Beware, beware, whatever you share… as you might end up with more than a red face!
December 20, 2021

As we approach what we hope is the final Christmas cursed by COVID-chaos and enforced homeworking, Associate, James Hockley takes a light-hearted look back over the last two years and remembers some of the Zoom stories that grabbed our attention for all the wrong reasons. These stories variously caused shock, laughter and nationwide acts of communal face-palming, yet they all shared the same lesson – by careful what you do, say or show on camera, as it may come back to haunt you!

Jackie Weaver: You have no authority

The start of 2021 witnessed the sudden rise to stardom of Jackie Weaver. “You have no authority, Jackie Weaver” became emblazoned on t-shirts, pumped out across the radio waves, and the talking point in many Zoom coffees. Leaving aside any employment or data protection issues when disseminating recordings of private meetings generally, I, for one, am glad this verbal dual made its way into our living rooms. What better way to get us through the cold, dark winter months than to witness a modern-day Gladiatorial battle set in none other than the Handforth Parish Council. (Did images of Geraldine Grainger, Alice Tinker, Hugo Horton and Jim Trotter spring to anybody else’s mind as they watched the drama unfold?).  Lesson? If you have (rightful) control over the Zoom eject button then don’t be afraid to use it – especially if a colleague has the temerity to question your authority.

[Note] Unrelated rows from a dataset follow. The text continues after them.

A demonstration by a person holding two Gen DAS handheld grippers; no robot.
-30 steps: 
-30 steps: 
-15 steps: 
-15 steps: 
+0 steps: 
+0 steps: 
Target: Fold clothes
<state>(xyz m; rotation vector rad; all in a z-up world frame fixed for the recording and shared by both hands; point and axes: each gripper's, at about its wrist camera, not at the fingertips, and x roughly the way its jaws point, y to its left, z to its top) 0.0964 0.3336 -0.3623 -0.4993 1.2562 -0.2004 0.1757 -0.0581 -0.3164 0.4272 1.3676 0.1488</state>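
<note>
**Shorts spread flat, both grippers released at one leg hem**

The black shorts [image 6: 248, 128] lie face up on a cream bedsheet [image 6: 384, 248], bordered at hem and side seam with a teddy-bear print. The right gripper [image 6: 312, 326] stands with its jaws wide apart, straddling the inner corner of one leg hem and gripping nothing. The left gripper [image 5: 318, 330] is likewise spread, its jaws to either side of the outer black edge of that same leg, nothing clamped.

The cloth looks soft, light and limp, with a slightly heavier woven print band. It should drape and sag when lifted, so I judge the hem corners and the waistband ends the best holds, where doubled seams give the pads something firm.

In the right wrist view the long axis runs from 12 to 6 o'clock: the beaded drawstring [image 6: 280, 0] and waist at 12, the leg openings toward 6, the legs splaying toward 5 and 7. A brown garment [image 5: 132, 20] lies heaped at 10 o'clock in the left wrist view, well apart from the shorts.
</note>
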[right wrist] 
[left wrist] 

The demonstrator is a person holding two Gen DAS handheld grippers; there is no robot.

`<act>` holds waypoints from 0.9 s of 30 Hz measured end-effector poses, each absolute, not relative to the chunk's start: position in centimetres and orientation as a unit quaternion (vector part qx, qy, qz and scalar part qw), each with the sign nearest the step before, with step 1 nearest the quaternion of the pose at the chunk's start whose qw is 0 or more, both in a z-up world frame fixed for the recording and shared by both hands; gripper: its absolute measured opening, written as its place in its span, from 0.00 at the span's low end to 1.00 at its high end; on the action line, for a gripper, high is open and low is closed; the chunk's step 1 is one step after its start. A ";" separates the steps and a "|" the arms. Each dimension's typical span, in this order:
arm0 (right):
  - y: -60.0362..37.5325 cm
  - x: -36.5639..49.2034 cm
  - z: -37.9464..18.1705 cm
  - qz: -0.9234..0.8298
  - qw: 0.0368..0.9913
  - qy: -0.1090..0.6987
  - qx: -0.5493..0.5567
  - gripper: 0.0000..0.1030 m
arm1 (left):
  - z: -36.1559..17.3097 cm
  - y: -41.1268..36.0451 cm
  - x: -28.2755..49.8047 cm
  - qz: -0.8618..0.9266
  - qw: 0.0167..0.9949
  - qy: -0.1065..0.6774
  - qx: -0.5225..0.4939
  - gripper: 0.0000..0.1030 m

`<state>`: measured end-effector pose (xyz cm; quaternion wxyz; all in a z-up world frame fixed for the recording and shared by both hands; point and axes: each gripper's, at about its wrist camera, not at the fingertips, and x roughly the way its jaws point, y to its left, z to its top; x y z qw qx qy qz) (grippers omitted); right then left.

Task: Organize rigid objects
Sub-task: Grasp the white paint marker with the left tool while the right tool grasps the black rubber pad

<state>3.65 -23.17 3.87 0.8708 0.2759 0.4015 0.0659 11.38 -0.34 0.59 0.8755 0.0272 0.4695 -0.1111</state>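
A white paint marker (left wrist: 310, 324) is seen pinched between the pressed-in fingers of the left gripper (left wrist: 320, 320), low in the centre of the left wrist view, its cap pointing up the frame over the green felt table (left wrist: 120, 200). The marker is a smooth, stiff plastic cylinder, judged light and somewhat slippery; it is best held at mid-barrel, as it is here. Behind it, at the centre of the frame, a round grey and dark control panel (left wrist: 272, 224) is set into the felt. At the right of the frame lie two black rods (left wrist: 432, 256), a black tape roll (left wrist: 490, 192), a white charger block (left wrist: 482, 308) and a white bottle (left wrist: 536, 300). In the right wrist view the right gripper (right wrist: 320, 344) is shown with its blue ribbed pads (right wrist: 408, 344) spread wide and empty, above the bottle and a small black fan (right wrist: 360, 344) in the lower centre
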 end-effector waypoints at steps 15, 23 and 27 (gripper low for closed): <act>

The oversharing Spanish showerer

Not to be outdone by a British council in the year that Brexit happened, Torrelavega municipal council in Spain showed that Spanish councils, too, can get down and dirty… or, rather, up and clean. In a bid to kill two birds with one stone, councillor Bernardo Bustillo dropped his pantalones and jumped in the shower whilst listening in to a council meeting that was being livestreamed. The problem for Bernardo was that he had failed to turn off his video and, in so doing, became the real butt of the joke. Whilst his colleagues looked on in horror and tried to alert him via calls and messages to his phone, this wave of panic was drowned out by splashes of water behind a partially frosted pane of glass. After finishing cleaning behind his ears, real horror struck as Bernardo climbed out in full view. All jokes aside, poor Bernardo was left offering to tender his resignation following Shower-gate. Lesson? Always check and double check that the video is turned off and the microphone muted when showering by stealth.

The Texan kitty

Then, there was the wide-eyed, perplexed looking kitten, otherwise known as Rod Ponton, who stole our hearts from across the pond in a way no other Texan State Prosecutor has done before or since. Judge Roy Ferguson of Texas’s 394th judicial district managed to control his laughter when Ponton attempted to make his submissions through his feline-faced friend. “I believe you have a filter turned on in the video settings. You might want to…” said the judge, at which point the desperate looking kitten interjected: “Can you hear me, judge?”. In case any doubt remained, Ponton went on to exclaim most seriously: “I’m here live. I’m not a cat”. Lesson? Do be careful when using filters and be sure to get the judge’s acknowledgement that, despite appearances, you are, indeed, not a cat!

Mrs Potato Head

Lizet Ocampo provided a further tale of filter-failure in the early stages of the pandemic as she appeared as a potato head for the duration of her Zoom meeting with colleagues. In much the same way as the Texan Kitty, the potato head was surprisingly good at capturing Lizet’s emotions much to her colleagues’ amusement. She had downloaded some funny filters for virtual happy hours she attended the weekend before.  What was appropriate for a Saturday afternoon social was not necessarily right for a Monday morning meeting with work colleagues, however. Fortunately, everyone saw the funny side and one of Lizet’s team went on to share the image on Twitter. Not surprisingly, the tweet went viral leaving Lizet to tackle the root of the issue head on by tweeting: “I yam potato boss”.  Lesson? If using your Zoom account for work and leisure purposes, always make sure you know how to change your settings back so that you do not come unstuck; nobody wants to talk to a (sack of) spud(s) on a Monday morning!

Thoughts for the year ahead…

We hope this glance back at a few of the funny yet embarrassing Zoom stories from the last two years provides you with an element of light-hearted relief as we go off on our Christmas breaks. Whilst these stories are real life examples of what, with distance, can be seen as moments of comic gold, they do remind us of the need to be careful not to do, say or show anything that we would not do, say or show if we were physically present in a meeting room.

For all the great benefits that technology has afforded us during the pandemic years, we hope that in 2022 we can meet many more of you again in person rather than via a computer screen. We will leave it to your judgement as to whether you wish to come dressed as a cat or a potato!